_To do_
Leave the images aside and repeat the whole listing exactly.

_Given data_
•••••

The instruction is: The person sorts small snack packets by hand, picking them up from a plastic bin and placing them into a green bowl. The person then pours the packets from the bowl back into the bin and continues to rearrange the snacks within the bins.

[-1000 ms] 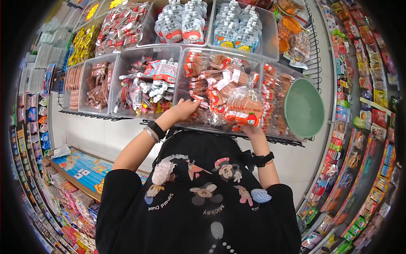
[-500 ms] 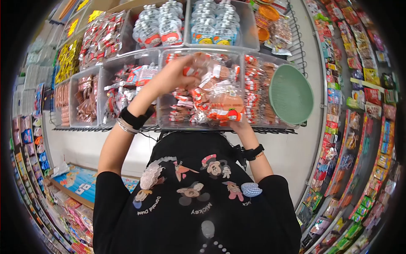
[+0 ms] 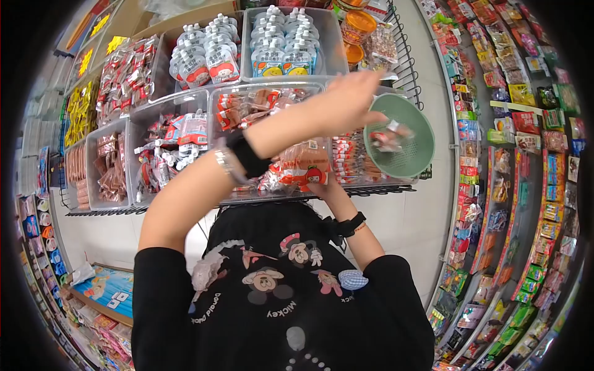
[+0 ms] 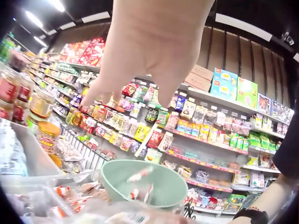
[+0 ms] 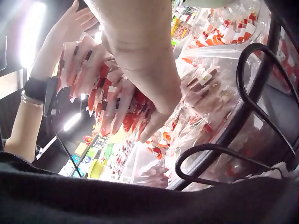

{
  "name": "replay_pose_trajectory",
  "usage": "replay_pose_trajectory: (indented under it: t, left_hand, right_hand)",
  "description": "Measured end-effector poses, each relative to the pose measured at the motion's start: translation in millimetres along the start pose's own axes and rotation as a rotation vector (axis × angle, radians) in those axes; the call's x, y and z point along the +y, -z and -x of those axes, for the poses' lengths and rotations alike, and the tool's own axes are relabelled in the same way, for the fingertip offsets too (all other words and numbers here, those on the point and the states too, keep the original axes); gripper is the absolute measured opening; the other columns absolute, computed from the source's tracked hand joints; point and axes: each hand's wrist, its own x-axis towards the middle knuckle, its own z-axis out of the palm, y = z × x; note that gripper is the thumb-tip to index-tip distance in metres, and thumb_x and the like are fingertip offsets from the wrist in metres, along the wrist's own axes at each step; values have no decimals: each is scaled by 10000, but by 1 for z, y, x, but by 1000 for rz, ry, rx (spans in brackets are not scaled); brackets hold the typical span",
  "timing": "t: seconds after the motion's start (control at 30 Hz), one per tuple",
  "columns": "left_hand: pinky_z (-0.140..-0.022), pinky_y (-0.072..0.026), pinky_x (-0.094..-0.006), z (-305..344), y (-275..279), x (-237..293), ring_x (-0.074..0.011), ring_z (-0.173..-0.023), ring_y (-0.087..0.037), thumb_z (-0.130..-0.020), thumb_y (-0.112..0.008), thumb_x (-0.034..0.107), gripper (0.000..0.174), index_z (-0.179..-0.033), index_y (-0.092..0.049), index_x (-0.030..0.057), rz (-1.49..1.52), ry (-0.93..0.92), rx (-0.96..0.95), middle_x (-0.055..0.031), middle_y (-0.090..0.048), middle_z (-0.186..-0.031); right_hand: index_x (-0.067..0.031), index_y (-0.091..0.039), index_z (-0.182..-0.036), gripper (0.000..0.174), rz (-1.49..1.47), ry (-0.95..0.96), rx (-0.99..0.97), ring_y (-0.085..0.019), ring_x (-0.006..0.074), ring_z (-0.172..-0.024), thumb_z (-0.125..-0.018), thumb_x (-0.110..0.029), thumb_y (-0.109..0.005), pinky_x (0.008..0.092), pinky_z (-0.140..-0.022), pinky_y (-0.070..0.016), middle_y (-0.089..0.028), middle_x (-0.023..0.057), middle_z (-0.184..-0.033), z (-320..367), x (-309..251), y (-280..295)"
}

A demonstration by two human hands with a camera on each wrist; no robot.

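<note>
My left hand (image 3: 351, 102), blurred by motion, reaches across to the green plastic basket (image 3: 409, 111). Its fingers are spread and hold nothing in the left wrist view. Just below them, small red-and-white wrapped snacks (image 3: 391, 136) show as a blur inside the basket's outline. A thick bundle of flat, red-trimmed snack packets (image 3: 304, 162) is in my right hand (image 3: 326, 188), close over the front bins. In the right wrist view the thumb and fingers grip this bundle (image 5: 112, 95). More such packets lie in the clear bin (image 3: 215, 114) beneath my left forearm.
Clear bins of drink pouches (image 3: 207, 59) stand behind, with orange-lidded jars (image 3: 359, 26) at the back right. A black wire rack edge (image 3: 396, 188) runs along the front and right. Beyond a floor aisle (image 3: 433, 210), snack shelves (image 3: 495, 204) line the right side.
My left hand has left the packet bin, swung right and released small wrapped snacks over the green basket. My right hand keeps its grip on the bundle. The head view has shifted right.
</note>
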Motion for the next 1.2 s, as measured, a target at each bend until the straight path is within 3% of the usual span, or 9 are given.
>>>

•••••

_Task solution_
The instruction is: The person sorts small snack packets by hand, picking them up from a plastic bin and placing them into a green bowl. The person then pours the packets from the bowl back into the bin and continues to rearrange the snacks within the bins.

[-1000 ms] 
[-500 ms] 
[+0 ms] 
[+0 ms] 
[+0 ms] 

{
  "name": "replay_pose_trajectory",
  "usage": "replay_pose_trajectory: (indented under it: t, left_hand, right_hand)",
  "description": "Measured end-effector poses, each relative to the pose measured at the motion's start: translation in millimetres along the start pose's own axes and rotation as a rotation vector (axis × angle, radians) in those axes; the call's x, y and z point along the +y, -z and -x of those axes, for the poses' lengths and rotations alike, and the tool's own axes are relabelled in the same way, for the fingertip offsets too (all other words and numbers here, those on the point and the states too, keep the original axes); gripper is the absolute measured opening; the other columns absolute, computed from the source's tracked hand joints; point and axes: each hand's wrist, its own x-axis towards the middle knuckle, its own z-axis out of the palm, y = z × x; note that gripper is the thumb-tip to index-tip distance in metres, and thumb_x and the like are fingertip offsets from the wrist in metres, along the wrist's own axes at each step; values have no decimals: each is scaled by 10000, but by 1 for z, y, x, but by 1000 for rz, ry, rx (spans in brackets are not scaled); brackets hold the typical span",
  "timing": "t: seconds after the motion's start (control at 30 Hz), one per tuple",
  "columns": "left_hand: pinky_z (-0.140..-0.022), pinky_y (-0.072..0.026), pinky_x (-0.094..-0.006), z (-305..344), y (-275..279), x (-237..293), ring_x (-0.074..0.011), ring_z (-0.173..-0.023), ring_y (-0.087..0.037), thumb_z (-0.130..-0.020), thumb_y (-0.112..0.008), thumb_x (-0.034..0.107), gripper (0.000..0.174), index_z (-0.179..-0.033), index_y (-0.092..0.049), index_x (-0.030..0.057), rz (-1.49..1.52), ry (-0.93..0.92), rx (-0.96..0.95), middle_x (-0.055..0.031), middle_y (-0.090..0.048), middle_z (-0.186..-0.031); right_hand: index_x (-0.067..0.031), index_y (-0.091..0.039), index_z (-0.182..-0.036), gripper (0.000..0.174), rz (-1.49..1.47), ry (-0.95..0.96), rx (-0.99..0.97), ring_y (-0.085..0.019), ring_x (-0.006..0.074), ring_z (-0.172..-0.024), thumb_z (-0.125..-0.018), thumb_x (-0.110..0.029), thumb_y (-0.109..0.005), pinky_x (0.008..0.092), pinky_z (-0.140..-0.022), pinky_y (-0.070..0.016), middle_y (-0.089..0.028), middle_x (-0.023..0.057), middle_z (-0.184..-0.033), z (-320..367), x (-309..251), y (-280..295)"
}

A demonstration by two human hands with a camera on each wrist; no robot.

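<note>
My left hand (image 3: 351, 102), blurred by motion, reaches across to the green plastic basket (image 3: 409, 111). Its fingers are spread and hold nothing in the left wrist view. Just below them, small red-and-white wrapped snacks (image 3: 391, 136) show as a blur inside the basket's outline. A thick bundle of flat, red-trimmed snack packets (image 3: 304, 162) is in my right hand (image 3: 326, 188), close over the front bins. In the right wrist view the thumb and fingers grip this bundle (image 5: 112, 95). More such packets lie in the clear bin (image 3: 215, 114) beneath my left forearm.
Clear bins of drink pouches (image 3: 207, 59) stand behind, with orange-lidded jars (image 3: 359, 26) at the back right. A black wire rack edge (image 3: 396, 188) runs along the front and right. Beyond a floor aisle (image 3: 433, 210), snack shelves (image 3: 495, 204) line the right side.
My left hand has left the packet bin, swung right and released small wrapped snacks over the green basket. My right hand keeps its grip on the bundle. The head view has shifted right.
</note>
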Motion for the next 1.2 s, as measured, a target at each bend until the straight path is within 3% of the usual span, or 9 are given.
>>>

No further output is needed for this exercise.